▶ Your task:
The expected output is the data below, restated word for word.

▶ Dataset section:
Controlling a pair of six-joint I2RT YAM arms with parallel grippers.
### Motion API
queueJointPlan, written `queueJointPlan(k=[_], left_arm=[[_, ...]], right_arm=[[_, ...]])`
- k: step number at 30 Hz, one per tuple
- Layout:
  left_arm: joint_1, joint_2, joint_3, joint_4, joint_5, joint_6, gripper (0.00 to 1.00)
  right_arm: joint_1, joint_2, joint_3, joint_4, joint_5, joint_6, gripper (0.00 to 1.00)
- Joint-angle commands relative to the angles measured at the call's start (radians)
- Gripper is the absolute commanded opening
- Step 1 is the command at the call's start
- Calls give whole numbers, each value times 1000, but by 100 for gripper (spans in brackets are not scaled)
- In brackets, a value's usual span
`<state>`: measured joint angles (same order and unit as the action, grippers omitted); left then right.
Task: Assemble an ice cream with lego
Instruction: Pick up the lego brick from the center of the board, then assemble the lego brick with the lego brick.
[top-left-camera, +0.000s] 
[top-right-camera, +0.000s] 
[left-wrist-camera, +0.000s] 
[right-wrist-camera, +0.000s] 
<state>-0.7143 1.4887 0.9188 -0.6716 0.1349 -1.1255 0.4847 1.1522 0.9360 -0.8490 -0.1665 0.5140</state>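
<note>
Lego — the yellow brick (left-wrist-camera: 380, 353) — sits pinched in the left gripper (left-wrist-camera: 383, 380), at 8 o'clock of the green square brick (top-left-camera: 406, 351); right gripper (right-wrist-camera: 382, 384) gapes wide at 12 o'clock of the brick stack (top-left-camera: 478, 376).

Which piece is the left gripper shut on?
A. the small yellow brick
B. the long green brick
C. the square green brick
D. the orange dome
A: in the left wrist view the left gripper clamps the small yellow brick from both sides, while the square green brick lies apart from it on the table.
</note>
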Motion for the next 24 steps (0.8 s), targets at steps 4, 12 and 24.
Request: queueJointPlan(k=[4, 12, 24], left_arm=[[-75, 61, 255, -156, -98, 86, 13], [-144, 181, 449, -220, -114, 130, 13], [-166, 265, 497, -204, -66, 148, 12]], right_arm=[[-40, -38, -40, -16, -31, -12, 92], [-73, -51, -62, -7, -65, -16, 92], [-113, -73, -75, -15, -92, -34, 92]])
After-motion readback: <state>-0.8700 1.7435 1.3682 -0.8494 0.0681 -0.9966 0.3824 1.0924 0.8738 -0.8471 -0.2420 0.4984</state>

▶ Solution below:
Controlling a pair of six-joint I2RT YAM arms with parallel grippers.
### Motion API
queueJointPlan, written `queueJointPlan(k=[_], left_arm=[[_, ...]], right_arm=[[_, ...]])`
- k: step number at 30 Hz, one per tuple
- Layout:
  left_arm: joint_1, joint_2, joint_3, joint_4, joint_5, joint_6, gripper (0.00 to 1.00)
  right_arm: joint_1, joint_2, joint_3, joint_4, joint_5, joint_6, gripper (0.00 to 1.00)
- Joint-angle commands relative to the angles measured at the call's start (radians)
- Gripper is the absolute commanded opening
- Step 1 is the command at the call's start
- Calls give whole numbers, each value times 1000, but by 100 for gripper (spans in brackets are not scaled)
- In brackets, a value's usual span
`<state>`: measured joint angles (same order and unit as the action, grippers omitted); left then right.
Task: Assemble an ice cream with lego
Instruction: Pick up the lego brick from the center of the board, then assemble the lego brick with the lego brick.
[top-left-camera, +0.000s] 
[top-right-camera, +0.000s] 
[left-wrist-camera, +0.000s] 
[right-wrist-camera, +0.000s] 
<state>-0.7143 1.4887 0.9188 -0.6716 0.1349 -1.1255 0.4847 1.1522 0.9360 -0.8490 -0.1665 0.5140</state>
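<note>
Lego — the yellow brick (left-wrist-camera: 380, 353) — sits pinched in the left gripper (left-wrist-camera: 383, 380), at 8 o'clock of the green square brick (top-left-camera: 406, 351); right gripper (right-wrist-camera: 382, 384) gapes wide at 12 o'clock of the brick stack (top-left-camera: 478, 376).

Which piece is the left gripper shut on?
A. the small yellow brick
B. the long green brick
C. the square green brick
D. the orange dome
A: in the left wrist view the left gripper clamps the small yellow brick from both sides, while the square green brick lies apart from it on the table.
</note>
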Motion for the next 24 steps (0.8 s), targets at steps 4, 12 and 24.
Request: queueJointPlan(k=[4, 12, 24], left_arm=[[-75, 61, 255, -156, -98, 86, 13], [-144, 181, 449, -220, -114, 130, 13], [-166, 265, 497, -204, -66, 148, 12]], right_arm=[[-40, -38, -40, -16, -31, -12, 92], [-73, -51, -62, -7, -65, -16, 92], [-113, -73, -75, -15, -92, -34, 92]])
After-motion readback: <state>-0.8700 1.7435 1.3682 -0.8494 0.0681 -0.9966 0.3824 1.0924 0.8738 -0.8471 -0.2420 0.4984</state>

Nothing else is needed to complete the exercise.